However, it remained unclear whether these oculomotor abnormalities reflect changes of an advanced disease stage or correspond to alterations that occur early in the disease process. Such knowledge could help to elucidate the pathological mechanism of the unique transition of generalized dystonia into a parkinsonian syndrome. In HD, increased error rates in the memory-guided saccade and anti-saccade tasks reflecting the deficient capacity to suppress unwanted saccades were already found in the pre-manifest stage [5].
Therefore, we studied eye movements in NMC of the SVA retrotransposon insertion, i.e., when striatal neurodegeneration is likely to already exist and before subjects had clinical signs or symptoms. The penetrance of the pathogenic variant is very likely complete [27] indicating that NMC are highly prone to develop the disease. As generalized dystonia is not associated with eye movement abnormalities, eye movement recording in NMC may be used to identify brain mechanism in the very early parkinsonian manifestation of the disease.
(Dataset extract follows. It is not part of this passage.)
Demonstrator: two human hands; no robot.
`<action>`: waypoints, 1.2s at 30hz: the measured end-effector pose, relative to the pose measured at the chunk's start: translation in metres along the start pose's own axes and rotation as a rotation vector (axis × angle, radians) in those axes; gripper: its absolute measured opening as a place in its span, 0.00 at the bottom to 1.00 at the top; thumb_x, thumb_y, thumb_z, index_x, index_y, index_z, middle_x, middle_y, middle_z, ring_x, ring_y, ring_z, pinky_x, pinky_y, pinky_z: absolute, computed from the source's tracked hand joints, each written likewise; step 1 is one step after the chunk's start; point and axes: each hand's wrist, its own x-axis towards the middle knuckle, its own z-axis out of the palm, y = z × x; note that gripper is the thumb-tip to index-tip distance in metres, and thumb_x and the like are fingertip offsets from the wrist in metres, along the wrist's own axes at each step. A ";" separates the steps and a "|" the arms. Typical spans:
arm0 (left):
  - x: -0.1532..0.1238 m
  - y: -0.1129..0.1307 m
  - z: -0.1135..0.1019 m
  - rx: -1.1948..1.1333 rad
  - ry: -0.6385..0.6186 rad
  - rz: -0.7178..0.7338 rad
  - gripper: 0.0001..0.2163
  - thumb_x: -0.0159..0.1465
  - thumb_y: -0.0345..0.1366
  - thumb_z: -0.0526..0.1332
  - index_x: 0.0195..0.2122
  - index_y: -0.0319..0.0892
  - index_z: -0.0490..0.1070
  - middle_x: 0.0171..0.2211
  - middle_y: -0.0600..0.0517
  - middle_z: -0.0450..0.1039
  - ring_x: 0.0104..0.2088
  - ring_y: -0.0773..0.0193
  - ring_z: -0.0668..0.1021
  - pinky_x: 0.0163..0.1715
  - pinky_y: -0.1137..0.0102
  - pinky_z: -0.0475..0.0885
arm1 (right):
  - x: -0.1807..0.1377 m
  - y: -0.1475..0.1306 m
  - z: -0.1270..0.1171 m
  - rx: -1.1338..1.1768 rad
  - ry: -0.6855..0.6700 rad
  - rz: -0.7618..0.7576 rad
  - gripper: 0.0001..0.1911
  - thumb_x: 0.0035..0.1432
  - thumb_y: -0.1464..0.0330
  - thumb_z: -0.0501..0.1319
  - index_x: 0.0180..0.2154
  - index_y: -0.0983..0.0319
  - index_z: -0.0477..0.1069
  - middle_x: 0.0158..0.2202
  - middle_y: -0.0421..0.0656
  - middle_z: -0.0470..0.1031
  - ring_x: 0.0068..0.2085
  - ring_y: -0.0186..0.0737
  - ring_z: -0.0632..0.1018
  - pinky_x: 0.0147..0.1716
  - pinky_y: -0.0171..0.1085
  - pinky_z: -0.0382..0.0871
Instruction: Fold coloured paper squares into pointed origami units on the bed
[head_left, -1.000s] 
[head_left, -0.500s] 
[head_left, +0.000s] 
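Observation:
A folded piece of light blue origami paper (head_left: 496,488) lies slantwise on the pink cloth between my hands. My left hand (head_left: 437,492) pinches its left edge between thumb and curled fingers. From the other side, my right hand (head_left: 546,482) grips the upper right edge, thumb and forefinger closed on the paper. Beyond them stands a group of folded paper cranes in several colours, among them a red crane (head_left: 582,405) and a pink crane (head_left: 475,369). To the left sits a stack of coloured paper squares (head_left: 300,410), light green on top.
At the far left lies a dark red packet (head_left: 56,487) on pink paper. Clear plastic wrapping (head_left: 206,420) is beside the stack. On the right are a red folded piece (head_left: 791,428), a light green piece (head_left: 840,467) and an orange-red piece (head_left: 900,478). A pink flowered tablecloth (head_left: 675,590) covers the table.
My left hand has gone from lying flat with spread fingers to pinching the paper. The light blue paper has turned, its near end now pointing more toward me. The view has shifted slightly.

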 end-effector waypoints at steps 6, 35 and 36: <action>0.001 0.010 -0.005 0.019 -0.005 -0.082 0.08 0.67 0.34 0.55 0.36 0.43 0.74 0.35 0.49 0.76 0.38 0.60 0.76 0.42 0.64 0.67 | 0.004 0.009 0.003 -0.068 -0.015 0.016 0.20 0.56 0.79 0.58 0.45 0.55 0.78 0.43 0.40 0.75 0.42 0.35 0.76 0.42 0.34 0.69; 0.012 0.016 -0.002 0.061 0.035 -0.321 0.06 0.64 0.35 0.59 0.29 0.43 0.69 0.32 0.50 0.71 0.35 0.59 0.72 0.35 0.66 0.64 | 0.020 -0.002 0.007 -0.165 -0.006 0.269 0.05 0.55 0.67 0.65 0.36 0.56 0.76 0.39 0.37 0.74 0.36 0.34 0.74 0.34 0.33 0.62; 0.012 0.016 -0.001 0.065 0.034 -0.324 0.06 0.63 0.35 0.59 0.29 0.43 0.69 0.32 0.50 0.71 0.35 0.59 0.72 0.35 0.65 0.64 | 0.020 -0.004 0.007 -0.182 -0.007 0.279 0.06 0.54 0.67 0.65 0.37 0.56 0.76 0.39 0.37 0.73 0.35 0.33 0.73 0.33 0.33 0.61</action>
We, therefore, compared oculomotor behavior in the prodromal phase of XDP with healthy controls (HC) and XDP patients and related behavioral group differences to morphological abnormalities (voxel-based morphometry and subcortical volumetry imaging) and gait/postural stability parameters of these participants [19, 52]. This approach allows us to replicate oculomotor findings by comparing them with a different, previously described XDP cohort using the same technique [51]. Specifically, we tested whether NMC already show saccade abnormalities (anti-saccade, memory-guided saccades) reflecting fronto-striatal dysfunction that we found in XDP patients. As pronounced neurodegeneration (striatal atrophy) have already been found in newly diagnosed XDP patients, prodromal signs in NMC are plausible and have already been shown for gait parameters [52].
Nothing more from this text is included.